» Data section
•••

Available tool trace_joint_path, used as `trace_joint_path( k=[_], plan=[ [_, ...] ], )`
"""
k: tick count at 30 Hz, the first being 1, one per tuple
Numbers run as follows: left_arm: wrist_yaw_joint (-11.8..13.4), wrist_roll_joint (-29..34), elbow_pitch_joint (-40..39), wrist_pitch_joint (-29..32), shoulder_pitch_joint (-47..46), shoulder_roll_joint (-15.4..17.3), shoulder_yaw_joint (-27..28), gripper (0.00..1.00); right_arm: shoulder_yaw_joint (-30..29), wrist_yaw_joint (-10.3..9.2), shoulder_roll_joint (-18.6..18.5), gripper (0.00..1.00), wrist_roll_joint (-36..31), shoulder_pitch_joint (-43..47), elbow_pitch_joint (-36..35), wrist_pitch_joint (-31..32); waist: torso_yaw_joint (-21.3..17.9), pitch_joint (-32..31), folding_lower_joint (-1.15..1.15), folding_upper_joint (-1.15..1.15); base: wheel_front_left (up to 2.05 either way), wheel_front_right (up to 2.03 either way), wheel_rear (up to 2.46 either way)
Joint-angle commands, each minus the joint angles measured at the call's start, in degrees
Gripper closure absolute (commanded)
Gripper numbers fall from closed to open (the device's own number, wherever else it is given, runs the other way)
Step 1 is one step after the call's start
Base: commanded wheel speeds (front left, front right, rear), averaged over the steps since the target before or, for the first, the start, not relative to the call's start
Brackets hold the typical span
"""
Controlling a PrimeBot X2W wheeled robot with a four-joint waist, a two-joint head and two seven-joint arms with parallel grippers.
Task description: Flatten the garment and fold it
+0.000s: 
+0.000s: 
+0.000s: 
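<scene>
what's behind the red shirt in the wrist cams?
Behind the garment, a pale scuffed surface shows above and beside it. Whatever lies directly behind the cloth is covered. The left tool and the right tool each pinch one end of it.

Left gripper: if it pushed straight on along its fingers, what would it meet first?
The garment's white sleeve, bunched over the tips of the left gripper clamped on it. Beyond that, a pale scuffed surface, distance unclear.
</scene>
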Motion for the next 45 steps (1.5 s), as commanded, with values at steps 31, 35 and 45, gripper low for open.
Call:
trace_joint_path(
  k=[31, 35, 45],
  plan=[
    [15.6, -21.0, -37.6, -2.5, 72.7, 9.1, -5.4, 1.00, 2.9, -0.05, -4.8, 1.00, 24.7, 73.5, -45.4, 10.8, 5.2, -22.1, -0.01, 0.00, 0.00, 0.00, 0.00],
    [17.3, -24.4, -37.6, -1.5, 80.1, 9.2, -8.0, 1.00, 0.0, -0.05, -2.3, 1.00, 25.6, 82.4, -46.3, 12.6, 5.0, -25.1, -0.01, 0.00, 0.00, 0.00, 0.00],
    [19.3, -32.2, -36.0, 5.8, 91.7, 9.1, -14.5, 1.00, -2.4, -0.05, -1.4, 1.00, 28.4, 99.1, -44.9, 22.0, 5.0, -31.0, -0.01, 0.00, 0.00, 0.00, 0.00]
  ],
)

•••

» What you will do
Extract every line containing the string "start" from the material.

» Problem solution
Joint-angle commands, each minus the joint angles measured at the call's start, in degrees
Step 1 is one step after the call's start
Base: commanded wheel speeds (front left, front right, rear), averaged over the steps since the target before or, for the first, the start, not relative to the call's start

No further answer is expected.